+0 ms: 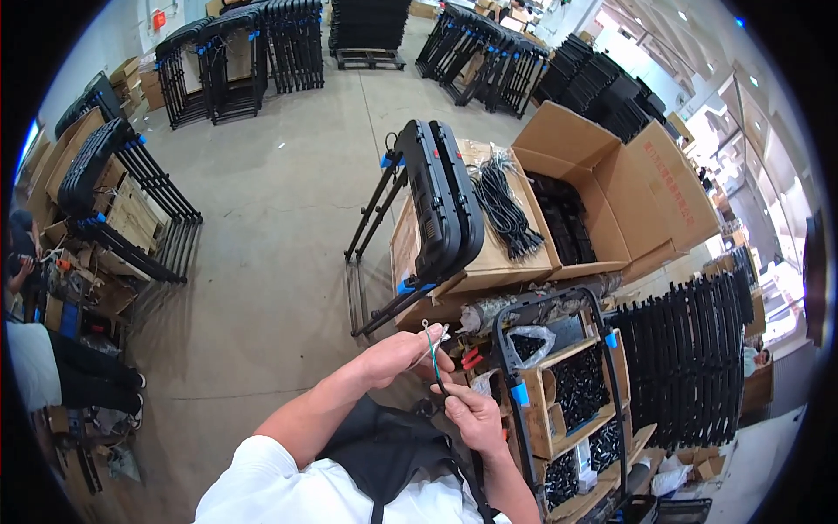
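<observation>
In front of my chest, both hands are on one electrical cable. My left hand (394,358) is closed at the cable's end, its fingertips around the thin loose wires (434,351), one of them green. Small metal or white tips stick up past these fingers; their exact kind is too small to tell. Lower and to the right, my right hand (477,417) pinches the cable's black jacket (438,374) between thumb and fingers. Part of the cable below is hidden by this hand. A black apron (384,441) lies over my white shirt.
Ahead stands a black treadmill-like frame (436,196) beside a carton bearing a bundle of black cables (506,210). An open cardboard box (611,188) is beyond it. To my right, a black upright frame (515,367) surrounds wooden bins of small black parts (580,384). Another person (39,367) stands far left.
</observation>
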Motion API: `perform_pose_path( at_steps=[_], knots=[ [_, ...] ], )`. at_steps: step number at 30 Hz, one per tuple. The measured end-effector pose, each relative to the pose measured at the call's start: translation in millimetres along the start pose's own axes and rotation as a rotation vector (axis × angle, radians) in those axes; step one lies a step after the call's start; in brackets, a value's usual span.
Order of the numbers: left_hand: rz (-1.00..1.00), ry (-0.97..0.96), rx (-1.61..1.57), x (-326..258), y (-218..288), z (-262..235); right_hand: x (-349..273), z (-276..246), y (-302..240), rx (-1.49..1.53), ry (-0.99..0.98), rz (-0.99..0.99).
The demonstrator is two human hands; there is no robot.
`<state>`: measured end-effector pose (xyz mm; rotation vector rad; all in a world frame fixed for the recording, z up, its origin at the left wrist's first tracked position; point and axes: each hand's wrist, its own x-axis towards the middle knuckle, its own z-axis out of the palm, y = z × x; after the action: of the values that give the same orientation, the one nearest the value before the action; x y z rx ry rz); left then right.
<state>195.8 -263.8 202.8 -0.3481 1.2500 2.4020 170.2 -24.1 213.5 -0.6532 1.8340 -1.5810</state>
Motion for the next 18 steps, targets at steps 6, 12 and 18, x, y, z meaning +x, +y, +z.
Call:
perform_pose_path(
  at_steps=[6, 12, 18],
  knots=[
    [0.144, -0.01, -0.104, 15, -22, -2, -13, -8, 21, -0.099, 0.061, 0.049],
    [0.096, 0.005, -0.066, 64, -70, 15, -28, -24, 81, -0.238, 0.16, 0.074],
    [-0.013, 0.067, 0.389, 128, -119, 58, -30, -48, 127, -0.412, 0.258, 0.401]
  ],
)
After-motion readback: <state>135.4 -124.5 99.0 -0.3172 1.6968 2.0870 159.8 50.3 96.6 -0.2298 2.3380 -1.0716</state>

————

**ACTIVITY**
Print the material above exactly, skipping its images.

**ANSWER FOR THE TASK**
+0 ms: 
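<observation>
In front of my chest, both hands are on one electrical cable. My left hand (394,358) is closed at the cable's end, its fingertips around the thin loose wires (434,351), one of them green. Small metal or white tips stick up past these fingers; their exact kind is too small to tell. Lower and to the right, my right hand (477,417) pinches the cable's black jacket (438,374) between thumb and fingers. Part of the cable below is hidden by this hand. A black apron (384,441) lies over my white shirt.
Ahead stands a black treadmill-like frame (436,196) beside a carton bearing a bundle of black cables (506,210). An open cardboard box (611,188) is beyond it. To my right, a black upright frame (515,367) surrounds wooden bins of small black parts (580,384). Another person (39,367) stands far left.
</observation>
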Motion API: `perform_pose_path( at_steps=[_], knots=[ [_, ...] ], )`. at_steps: step number at 30 Hz, one per tuple. The measured end-effector pose, each relative to the pose measured at the call's start: translation in millimetres along the start pose's own axes and rotation as a rotation vector (axis × angle, radians) in those axes; step one lies a step after the call's start; in brackets, a value's usual span.
Order of the numbers: left_hand: rz (-1.00..1.00), ry (-0.97..0.96), rx (-1.61..1.57), x (-326..258), y (-218..288), z (-262..235); right_hand: x (-349..273), z (-276..246), y (-302..240), rx (-1.49..1.53), ry (-0.99..0.98), rz (-0.99..0.99).
The demonstrator is two human hands; there is no robot.
`<state>`: measured end-effector pose (xyz mm; rotation vector rad; all in a world frame fixed for the recording, z up, its origin at the left wrist's first tracked position; point and axes: each hand's wrist, its own x-axis towards the middle knuckle, its own z-axis out of the palm, y = z × x; after the action: of the values that give the same orientation, the one nearest the value before the action; x y z rx ry rz); left then right.
<state>195.8 -263.8 202.8 -0.3481 1.2500 2.4020 170.2 -24.1 213.5 -0.6532 1.8340 -1.5810</state>
Motion for the next 18 steps, targets at steps 6, 12 and 18, x, y, z meaning +x, +y, +z.
Call:
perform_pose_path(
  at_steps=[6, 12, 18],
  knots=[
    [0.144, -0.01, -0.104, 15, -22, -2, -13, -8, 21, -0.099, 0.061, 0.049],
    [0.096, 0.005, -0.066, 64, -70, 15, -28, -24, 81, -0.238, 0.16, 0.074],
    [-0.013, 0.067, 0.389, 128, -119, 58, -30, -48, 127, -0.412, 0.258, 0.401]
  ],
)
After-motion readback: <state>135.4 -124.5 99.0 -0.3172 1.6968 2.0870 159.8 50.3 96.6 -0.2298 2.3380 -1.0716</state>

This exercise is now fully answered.